Os maiores gastos de deputados
O deputado Sóstenes Cavalcante (DEM-RJ) defendia o uso da cloroquina e de vermífugo no combate ao coronavírus. Infectado em Teresópolis, tentou ir para o hospital Albert Einsten, em São Paulo. Temia sofrer m atentado no Rio: “O meu mandato é muito ideológico, muito de confronto à esquerda, e eu sei que a área de enfermagem é muito sindicalizada, ligada à esquerda”, relatou ao blog. Mas conseguiu vaga no hospital Copa D’or. Sobre a cloroquina, comenta: “Quando é grave, pode dar o remédio que quiser que vaia agravar. O assunto é sério. Vi a morte de perto”. Recebeu R$ 206 mil de ressarcimentos por despesas médicas.
Infectado pela Covid, o deputado Édio Lopes (PL-RR) esteve internado por 30 dias no hospital da Rede Star, em São Paulo, no final de dezembro. Recebeu ressarcimento de R$ 160 mil. Haroldo Cathedral (PSD-RR) teve várias internações e recebeu reembolsos no valor total de R$ 536 mil durante a pandemia.
Nilson Pinto (PSDB-PA) teve reembolso no valor total de R$ 735, mil, parte numa internação para tratamento da Covid-19 no hospital Sírio Libanês. O deputado afirmou ao blog que, após três infartos nos últimos sete anos, teve uma infecção por uma bactéria resistente que levou ao agravamento dos problemas cardíacos e ao risco de morte. Foi removido em UTI aérea de Belém para o Sírio Libanês em julho, ficando 35 dias internado. Em outubro, foi levado novamente para o Sírio, onde ficou internado por mais 16 dias.
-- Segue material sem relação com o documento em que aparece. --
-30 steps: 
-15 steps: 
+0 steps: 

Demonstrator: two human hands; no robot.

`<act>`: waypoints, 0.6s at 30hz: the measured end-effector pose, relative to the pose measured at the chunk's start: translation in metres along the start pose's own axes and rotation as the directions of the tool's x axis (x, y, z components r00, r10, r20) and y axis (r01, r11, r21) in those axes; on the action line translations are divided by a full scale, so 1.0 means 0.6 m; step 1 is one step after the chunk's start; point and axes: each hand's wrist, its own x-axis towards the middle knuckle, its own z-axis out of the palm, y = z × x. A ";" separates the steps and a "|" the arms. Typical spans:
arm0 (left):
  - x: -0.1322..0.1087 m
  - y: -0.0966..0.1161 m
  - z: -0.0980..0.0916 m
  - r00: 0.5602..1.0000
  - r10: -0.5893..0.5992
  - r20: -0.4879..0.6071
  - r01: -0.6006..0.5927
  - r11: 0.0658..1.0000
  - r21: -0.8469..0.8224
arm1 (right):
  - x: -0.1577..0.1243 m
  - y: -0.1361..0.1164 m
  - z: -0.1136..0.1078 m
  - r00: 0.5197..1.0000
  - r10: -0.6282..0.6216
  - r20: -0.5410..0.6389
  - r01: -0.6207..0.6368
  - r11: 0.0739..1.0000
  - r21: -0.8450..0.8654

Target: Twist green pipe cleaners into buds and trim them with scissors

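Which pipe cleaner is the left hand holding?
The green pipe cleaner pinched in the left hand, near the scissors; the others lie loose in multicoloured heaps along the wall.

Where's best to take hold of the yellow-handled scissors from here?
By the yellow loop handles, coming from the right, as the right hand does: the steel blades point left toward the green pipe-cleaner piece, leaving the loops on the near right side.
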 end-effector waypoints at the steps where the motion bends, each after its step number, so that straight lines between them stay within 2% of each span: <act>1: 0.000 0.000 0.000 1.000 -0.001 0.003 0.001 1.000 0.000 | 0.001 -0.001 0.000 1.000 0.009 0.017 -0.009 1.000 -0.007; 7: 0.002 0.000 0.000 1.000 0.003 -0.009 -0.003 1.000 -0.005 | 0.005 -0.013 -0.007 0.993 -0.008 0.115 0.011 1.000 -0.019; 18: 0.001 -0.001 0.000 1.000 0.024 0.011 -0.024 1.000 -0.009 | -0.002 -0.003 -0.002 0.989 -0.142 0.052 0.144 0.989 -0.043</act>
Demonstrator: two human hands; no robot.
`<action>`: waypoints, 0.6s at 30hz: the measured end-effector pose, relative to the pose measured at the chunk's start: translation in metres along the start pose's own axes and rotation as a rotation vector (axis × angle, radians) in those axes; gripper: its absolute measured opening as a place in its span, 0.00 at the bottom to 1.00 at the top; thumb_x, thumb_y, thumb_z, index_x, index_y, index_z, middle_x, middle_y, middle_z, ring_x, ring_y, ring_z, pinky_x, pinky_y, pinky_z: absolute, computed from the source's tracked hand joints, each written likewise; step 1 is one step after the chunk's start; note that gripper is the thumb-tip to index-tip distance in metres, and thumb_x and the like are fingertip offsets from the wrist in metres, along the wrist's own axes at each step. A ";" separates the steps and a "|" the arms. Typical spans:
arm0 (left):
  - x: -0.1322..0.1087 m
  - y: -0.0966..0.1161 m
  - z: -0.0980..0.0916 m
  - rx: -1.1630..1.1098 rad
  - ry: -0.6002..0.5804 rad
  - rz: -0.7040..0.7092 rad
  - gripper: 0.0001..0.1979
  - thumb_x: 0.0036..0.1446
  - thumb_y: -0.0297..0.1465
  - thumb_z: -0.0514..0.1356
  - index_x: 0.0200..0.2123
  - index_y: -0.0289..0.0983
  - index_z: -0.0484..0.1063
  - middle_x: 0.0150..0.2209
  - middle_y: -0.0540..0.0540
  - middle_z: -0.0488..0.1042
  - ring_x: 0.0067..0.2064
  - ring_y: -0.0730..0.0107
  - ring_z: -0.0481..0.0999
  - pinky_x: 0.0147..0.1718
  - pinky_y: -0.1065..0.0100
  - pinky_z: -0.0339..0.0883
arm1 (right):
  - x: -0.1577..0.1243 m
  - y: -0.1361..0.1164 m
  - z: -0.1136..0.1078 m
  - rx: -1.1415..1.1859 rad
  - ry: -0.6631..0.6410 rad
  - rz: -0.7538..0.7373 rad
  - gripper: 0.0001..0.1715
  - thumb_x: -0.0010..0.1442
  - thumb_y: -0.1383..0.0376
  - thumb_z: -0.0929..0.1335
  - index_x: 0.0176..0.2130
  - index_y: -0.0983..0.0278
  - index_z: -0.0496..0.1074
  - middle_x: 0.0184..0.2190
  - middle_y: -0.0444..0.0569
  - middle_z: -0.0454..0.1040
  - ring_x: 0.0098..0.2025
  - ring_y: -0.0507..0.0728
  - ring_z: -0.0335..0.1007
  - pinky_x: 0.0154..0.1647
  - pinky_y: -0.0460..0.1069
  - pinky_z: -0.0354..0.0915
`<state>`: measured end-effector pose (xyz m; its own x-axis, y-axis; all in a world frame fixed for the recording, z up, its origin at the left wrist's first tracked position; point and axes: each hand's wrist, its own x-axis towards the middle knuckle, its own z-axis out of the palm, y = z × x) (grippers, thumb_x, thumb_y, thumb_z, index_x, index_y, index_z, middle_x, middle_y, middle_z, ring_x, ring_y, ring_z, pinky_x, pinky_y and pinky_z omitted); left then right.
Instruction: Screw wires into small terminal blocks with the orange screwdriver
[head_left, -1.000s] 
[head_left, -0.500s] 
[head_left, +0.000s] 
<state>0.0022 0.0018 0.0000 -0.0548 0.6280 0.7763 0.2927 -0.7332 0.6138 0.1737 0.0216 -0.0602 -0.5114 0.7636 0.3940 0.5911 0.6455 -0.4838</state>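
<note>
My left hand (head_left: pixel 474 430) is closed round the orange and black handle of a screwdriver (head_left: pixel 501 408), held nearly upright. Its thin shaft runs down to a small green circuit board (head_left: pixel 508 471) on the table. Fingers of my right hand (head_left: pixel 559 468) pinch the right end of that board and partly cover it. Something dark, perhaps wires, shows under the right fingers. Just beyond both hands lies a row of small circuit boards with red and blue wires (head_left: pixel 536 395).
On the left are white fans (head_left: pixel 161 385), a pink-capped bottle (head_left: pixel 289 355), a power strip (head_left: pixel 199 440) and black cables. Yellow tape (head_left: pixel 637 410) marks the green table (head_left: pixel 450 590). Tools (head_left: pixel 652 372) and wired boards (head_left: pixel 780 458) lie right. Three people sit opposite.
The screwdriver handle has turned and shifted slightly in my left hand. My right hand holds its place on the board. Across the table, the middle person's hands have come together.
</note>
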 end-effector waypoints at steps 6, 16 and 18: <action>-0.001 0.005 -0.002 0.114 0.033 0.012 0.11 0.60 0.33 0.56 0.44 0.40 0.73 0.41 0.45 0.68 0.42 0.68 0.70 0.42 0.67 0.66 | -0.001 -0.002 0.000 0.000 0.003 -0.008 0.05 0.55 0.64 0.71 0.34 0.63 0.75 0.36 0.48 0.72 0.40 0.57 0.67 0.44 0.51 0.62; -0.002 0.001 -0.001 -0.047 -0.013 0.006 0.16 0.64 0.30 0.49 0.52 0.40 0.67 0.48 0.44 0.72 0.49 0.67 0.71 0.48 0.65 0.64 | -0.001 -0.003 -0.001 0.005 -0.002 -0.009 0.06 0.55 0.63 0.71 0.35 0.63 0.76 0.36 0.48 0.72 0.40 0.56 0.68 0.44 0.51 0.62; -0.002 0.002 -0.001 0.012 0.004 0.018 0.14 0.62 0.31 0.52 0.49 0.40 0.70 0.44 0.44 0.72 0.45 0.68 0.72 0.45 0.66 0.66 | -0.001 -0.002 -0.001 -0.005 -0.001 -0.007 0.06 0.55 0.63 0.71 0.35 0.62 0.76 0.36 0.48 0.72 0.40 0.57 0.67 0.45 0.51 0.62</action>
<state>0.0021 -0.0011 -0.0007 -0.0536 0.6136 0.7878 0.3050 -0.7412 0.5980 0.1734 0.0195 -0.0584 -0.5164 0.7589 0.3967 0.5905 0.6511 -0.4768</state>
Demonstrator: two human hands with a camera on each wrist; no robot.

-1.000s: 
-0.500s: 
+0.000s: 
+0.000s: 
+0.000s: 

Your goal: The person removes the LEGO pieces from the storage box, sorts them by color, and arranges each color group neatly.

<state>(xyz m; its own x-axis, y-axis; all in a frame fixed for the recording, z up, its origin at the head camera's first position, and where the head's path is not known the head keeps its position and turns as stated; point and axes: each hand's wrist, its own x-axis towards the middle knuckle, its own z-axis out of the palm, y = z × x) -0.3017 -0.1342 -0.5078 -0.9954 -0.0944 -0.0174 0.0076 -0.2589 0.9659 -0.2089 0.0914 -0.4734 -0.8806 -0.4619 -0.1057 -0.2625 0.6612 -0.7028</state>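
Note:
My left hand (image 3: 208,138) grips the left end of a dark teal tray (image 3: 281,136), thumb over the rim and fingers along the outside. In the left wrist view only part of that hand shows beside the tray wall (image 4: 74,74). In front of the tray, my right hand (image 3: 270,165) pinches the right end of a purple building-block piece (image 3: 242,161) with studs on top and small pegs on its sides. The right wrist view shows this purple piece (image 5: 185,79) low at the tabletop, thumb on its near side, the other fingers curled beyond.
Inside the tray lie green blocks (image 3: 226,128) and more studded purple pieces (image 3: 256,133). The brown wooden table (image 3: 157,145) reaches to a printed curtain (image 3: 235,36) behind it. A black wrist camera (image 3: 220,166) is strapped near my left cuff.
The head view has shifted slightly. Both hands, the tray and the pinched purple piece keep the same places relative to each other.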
Célio Moura (PT-TO) sofreu um acidente de carro grave em junho do ano passado, próximo a Araguaína. O veículo saiu da sua pista e chocou-se de frente com um caminhão. O irmão Marcilo, que dirigia o carro, morreu no local. O deputado sofreu várias fraturas e uma perfuração no pulmão. As cirurgias e o longo tratamento de recuperação custaram R$ 750 mil.
Mas a maior despesa foi feita pela deputada Tereza Nelma (PSDB-AL). Os ressarcimentos para o tratamento de saúde dela somaram R$ 1,9 milhão.
Reembolso e plano de saúde
A Câmara afirmou ao blog que os parlamentares podem solicitar o ressarcimento de despesas médico-hospitalares e odontológicas se as despesas tiverem ocorrido durante o do mandato parlamentar, ainda que apresentadas posteriormente. As regras estão previstas em atos da Mesa Diretora. O benefício não é extensivo a dependentes nem a ex-deputados.
Os deputados também podem se associar ao programa de assistência à saúde da Câmara dos Deputados (Pró-Saúde), o mesmo oferecido aos servidores da Casa, mediante contribuição mensal e quota-participação de 25% sobre o valor de toda despesa médica realizada, de acordo com a tabela adotada pelo convênio.
O Pró-Saúde é extensivo aos dependentes legais, de acordo com as regras da casa. Os ex-deputados podem continuar participando do programa mediante pagamento mensal de R$ 3.187, que suporte todas as despesas do grupo.